**Problem:** The lines to reproduce run from the first one below to the line containing "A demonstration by", both included. Reproduce them exactly and nothing else.

Input data START

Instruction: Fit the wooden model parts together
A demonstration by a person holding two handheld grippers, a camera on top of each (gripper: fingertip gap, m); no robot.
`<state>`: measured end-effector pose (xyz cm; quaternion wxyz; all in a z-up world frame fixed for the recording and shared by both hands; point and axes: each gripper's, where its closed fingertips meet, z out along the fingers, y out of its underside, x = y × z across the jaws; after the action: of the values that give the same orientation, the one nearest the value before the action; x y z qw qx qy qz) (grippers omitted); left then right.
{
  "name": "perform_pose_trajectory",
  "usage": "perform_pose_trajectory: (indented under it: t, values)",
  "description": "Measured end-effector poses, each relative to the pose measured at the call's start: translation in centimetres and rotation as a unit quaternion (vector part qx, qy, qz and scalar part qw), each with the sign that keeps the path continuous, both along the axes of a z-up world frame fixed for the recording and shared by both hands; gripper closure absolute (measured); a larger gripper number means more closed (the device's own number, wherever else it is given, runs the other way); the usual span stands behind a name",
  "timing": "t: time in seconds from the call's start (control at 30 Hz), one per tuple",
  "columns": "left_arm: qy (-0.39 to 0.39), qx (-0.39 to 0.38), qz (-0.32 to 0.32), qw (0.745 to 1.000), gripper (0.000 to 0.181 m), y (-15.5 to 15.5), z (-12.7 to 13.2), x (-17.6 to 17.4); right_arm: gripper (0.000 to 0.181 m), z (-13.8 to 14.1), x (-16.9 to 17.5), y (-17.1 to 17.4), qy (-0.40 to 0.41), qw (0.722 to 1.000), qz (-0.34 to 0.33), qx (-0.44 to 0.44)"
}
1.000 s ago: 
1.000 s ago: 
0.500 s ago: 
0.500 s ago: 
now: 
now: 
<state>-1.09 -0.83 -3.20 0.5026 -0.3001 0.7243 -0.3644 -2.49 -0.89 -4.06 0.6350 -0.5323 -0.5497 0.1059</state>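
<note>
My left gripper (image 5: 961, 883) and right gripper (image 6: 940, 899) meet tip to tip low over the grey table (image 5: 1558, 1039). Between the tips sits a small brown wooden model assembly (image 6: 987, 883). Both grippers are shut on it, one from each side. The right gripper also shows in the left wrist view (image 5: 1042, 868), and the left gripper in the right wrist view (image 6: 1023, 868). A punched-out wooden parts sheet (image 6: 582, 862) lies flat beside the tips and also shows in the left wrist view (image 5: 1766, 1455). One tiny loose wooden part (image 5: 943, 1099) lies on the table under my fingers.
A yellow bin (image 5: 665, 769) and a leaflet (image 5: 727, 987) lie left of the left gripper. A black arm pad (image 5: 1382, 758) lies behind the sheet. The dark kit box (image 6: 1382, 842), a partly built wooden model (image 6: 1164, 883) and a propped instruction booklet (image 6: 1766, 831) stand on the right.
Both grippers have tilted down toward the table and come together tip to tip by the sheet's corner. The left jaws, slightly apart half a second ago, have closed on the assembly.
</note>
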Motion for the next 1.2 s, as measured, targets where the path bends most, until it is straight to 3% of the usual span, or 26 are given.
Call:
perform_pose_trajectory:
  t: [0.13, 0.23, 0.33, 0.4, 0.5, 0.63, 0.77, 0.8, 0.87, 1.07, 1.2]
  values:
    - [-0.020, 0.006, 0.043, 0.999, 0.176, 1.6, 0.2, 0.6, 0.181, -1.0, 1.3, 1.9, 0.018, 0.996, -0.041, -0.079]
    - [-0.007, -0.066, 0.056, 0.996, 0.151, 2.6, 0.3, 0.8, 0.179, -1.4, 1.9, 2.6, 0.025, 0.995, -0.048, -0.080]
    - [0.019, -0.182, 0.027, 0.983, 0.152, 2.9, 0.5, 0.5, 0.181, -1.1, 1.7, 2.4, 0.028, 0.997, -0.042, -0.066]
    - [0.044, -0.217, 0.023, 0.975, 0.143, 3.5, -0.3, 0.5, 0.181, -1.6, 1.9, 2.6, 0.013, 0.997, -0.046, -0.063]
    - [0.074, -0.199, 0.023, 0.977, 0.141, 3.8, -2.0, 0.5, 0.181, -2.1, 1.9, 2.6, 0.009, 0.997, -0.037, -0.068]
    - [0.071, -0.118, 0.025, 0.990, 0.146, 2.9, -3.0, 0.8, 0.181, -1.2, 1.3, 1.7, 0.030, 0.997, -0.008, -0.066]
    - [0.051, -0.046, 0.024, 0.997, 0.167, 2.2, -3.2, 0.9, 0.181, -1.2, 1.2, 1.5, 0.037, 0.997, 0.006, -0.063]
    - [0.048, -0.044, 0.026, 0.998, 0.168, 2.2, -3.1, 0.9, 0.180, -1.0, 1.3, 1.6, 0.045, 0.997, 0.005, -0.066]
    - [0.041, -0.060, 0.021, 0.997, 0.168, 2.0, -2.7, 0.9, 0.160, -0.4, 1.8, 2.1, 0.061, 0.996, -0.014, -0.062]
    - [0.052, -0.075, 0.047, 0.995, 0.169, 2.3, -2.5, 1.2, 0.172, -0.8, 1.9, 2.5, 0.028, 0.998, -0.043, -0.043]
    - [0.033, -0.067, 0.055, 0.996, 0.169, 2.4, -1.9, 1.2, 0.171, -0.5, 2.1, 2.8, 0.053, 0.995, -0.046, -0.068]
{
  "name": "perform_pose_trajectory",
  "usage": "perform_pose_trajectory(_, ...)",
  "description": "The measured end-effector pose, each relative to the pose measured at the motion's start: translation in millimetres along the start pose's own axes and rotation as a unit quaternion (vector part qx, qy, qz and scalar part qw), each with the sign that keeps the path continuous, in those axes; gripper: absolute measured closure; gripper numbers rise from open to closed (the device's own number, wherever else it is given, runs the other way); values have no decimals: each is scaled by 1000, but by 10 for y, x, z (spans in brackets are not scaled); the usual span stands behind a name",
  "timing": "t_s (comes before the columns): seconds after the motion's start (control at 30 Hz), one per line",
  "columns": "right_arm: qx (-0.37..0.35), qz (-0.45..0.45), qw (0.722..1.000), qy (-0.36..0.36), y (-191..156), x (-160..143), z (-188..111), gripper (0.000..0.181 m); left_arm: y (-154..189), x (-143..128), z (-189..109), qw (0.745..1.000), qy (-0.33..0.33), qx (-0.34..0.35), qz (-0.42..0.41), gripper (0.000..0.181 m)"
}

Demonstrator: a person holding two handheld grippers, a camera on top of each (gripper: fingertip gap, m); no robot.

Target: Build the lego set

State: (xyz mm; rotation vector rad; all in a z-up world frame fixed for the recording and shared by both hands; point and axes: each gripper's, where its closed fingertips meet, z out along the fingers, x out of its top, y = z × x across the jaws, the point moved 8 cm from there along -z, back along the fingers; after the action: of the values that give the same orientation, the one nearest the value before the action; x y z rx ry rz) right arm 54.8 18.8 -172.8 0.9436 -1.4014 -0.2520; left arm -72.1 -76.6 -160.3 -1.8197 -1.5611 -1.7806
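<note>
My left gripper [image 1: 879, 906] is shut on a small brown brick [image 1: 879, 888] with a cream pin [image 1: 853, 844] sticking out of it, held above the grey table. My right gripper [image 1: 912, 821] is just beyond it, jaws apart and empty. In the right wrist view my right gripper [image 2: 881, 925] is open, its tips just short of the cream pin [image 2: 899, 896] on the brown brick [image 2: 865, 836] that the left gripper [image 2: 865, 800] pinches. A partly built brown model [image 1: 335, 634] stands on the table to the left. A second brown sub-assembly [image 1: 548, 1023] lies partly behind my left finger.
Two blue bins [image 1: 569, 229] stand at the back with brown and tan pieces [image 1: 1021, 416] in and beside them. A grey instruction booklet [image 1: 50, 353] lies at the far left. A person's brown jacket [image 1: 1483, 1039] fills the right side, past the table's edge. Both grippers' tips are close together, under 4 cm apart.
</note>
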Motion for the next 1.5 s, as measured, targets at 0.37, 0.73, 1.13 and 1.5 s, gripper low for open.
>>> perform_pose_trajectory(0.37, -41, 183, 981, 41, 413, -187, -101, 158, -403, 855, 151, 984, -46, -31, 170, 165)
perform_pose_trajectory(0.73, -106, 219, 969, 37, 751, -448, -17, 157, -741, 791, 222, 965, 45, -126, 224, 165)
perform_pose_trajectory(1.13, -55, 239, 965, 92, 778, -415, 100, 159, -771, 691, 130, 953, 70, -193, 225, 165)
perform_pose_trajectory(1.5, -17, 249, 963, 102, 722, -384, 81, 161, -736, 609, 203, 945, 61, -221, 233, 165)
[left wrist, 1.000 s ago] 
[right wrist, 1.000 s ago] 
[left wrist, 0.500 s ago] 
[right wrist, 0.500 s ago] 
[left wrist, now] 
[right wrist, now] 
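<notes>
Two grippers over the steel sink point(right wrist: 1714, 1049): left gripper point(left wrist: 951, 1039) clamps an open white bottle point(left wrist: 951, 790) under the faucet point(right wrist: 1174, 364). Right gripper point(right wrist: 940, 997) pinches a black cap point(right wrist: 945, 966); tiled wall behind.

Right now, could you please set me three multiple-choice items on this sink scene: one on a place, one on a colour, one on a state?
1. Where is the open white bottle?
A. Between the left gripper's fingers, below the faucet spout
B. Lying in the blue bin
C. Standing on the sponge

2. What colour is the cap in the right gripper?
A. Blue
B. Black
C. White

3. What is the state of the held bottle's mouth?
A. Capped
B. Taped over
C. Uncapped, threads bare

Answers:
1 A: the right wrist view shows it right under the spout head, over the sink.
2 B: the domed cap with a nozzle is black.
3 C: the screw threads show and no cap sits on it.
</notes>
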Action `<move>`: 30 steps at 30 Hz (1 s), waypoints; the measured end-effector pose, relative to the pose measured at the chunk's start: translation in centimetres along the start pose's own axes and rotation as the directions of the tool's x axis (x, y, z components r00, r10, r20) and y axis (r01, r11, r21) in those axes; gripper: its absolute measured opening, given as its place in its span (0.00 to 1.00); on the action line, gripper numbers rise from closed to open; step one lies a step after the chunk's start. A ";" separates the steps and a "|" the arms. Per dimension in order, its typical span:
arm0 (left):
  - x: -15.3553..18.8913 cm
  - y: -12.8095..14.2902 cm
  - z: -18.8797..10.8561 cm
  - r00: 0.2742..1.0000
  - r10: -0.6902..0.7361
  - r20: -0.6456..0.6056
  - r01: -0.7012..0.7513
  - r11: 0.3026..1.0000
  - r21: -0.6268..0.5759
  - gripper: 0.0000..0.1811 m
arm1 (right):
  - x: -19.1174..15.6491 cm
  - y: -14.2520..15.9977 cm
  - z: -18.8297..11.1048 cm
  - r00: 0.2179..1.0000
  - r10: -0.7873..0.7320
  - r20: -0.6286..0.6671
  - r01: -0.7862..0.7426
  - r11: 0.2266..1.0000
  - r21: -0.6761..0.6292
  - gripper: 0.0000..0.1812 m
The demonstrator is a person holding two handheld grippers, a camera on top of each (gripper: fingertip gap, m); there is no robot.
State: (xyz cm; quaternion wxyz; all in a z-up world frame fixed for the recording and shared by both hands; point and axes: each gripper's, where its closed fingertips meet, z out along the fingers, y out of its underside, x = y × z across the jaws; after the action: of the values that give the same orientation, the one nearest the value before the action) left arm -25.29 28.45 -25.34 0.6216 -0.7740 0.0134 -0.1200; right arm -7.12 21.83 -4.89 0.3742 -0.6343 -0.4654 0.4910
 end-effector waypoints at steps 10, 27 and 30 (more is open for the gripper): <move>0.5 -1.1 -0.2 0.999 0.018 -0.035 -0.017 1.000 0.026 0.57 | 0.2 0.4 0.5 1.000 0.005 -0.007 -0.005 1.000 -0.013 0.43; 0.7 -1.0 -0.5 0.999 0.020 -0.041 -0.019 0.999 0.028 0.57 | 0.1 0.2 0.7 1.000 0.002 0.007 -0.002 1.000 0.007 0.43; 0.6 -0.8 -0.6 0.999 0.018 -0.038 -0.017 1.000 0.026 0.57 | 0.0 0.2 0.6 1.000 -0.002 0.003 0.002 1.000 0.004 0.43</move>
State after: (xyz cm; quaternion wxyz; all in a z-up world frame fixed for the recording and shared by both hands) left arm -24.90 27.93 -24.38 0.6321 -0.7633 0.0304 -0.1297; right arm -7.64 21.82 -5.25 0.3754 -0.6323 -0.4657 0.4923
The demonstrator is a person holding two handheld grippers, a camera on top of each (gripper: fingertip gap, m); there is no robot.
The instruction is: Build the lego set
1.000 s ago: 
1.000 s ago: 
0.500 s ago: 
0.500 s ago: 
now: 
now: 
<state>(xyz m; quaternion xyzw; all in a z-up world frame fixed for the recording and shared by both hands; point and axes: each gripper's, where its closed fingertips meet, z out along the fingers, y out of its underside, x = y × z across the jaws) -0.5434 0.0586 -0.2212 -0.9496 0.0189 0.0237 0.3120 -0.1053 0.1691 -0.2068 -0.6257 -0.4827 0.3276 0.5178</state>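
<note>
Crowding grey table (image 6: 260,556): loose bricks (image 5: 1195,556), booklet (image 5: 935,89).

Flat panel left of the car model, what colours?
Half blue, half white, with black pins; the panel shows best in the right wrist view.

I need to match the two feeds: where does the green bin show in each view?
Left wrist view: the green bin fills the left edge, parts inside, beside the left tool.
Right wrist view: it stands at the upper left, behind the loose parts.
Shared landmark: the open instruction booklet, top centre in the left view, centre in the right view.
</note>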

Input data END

**Result below:**
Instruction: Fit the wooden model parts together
A demonstration by a person holding two handheld grippers, a camera on top of each (gripper: fingertip gap, m); no robot.

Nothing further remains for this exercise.